- Title screen
- Developer(s): Edu-Ware
- Publisher(s): Edu-Ware
- Designer(s): Steven Pederson Sherwin Steffin
- Platform(s): Apple II
- Release: NA: 1979;
- Genre(s): Role-playing
- Mode(s): Single-player

= Space (video game) =

1979 video games

Space (also called Space I) is a text-based role-playing video game for the Apple II designed by Steven Pederson and Sherwin Steffin of Edu-Ware Services. It was one of the first science fiction RPGs to appear on personal computers. An expansion pack, Space II by David Mullich, was released in the same year.

The game system was based upon the Traveller role-playing-game, created by Game Designers' Workshop, which sued Edu-Ware for copyright infringement in 1982. In an out-of-court settlement, both Space and Space II were removed from the market.

==Gameplay==

Players begin by creating characters to play in a futuristic interstellar society and then enrolling them in one of the military services: Navy, Army, Scouts, Merchant Marines, and other Services. While in the service, players choose their character's training, provided they qualify for it. Depending upon characters' physical and mental abilities, they may learn such skills as brawling, bribery, swordsmanship, computers, interstellar navigation, spaceship piloting, and so on. Through training and study, characters can also increase their base physical and mental abilities.

Characters have a choice to leave the service after every four years of enlistment, provided that they have not been killed or suffered serious injury. After retiring from the service, characters can engage in one of the scenarios that are included with each version of the game. Scenarios can increase a character's wealth or grant possessions, but with the exception of the Psychodelia scenario in Space II, they cannot voluntarily alter a character's abilities. However, most character traits degrade over time as the character ages during gameplay. If a character dies during any of the scenarios, the text file defining the character is immediately erased from the game disk.

==Development==
Space was conceived by Pederson and Steffin while the former was still attending college at UCLA. The two used the game concept to convince Rainbow Computing, a computer store that sold Edu-Ware games through its mail order catalog, to provide Pederson with an Apple II in exchange for receiving product at cost. When Pederson and Steffin learned that Rainbow had announced Space in its catalog before the game was completed, the two spent twenty-four straight hours debugging the game without the benefit of Edu-Ware even owning a printer at the time.

==Reception==
Both games were well-received critically, earning an "A−" rating in a 1980 Peelings II review.

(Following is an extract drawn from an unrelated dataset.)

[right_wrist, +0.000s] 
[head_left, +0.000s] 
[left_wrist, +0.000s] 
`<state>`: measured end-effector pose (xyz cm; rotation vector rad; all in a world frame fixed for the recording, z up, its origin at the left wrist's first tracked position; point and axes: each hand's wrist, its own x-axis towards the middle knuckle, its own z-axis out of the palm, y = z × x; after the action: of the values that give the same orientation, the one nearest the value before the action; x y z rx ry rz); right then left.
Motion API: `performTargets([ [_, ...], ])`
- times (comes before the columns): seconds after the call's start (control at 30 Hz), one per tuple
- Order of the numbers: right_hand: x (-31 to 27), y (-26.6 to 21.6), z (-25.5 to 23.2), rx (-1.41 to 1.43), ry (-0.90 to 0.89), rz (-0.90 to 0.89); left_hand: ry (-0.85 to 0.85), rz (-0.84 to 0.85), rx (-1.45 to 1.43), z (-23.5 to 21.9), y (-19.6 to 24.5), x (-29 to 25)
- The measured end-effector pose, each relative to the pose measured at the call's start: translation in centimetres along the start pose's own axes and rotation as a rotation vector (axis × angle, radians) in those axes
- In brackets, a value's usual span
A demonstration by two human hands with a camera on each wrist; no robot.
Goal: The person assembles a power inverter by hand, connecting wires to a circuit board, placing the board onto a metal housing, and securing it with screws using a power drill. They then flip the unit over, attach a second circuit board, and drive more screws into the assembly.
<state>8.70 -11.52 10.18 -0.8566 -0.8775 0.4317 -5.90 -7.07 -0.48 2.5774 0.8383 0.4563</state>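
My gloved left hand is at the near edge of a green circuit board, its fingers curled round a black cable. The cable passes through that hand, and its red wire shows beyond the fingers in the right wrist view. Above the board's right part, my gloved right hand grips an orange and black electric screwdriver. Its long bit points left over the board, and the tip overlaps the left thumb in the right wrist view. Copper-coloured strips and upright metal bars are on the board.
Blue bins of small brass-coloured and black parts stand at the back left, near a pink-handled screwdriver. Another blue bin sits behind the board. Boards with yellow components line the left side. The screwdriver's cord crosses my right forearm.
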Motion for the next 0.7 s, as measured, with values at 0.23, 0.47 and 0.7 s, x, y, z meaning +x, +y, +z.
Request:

Bruce Webster reviewed Space and Space II in The Space Gamer No. 31. Webster commented that "I'm afraid I can't recommend these games in their current condition, at least not at their price. If you've got money and time to burn, though, you might get them and rewrite them yourselves - but do so at your own risk."

==Legacy==
===Expansion pack===
David Mullich created Space II, an expansion pack, published in 1979. It was his first game for Edu-Ware. It consists of the character creation module and two additional game scenarios. Mullich wrote Space II as an exercise in risk-benefit analysis. The character is presented with dangerous options throughout the game, and the player must determine whether the potential rewards are worth the possible risks.

===Lawsuit===
In 1982, Game Designers' Workshop successfully sued Edu-Ware for copyright infringement of their Traveller pen-and-paper role-playing game. In an out of court settlement, Edu-Ware suspended publication of Space and Space II, but the company had already replaced both games with the Empire space trilogy, based on an original role-playing game system.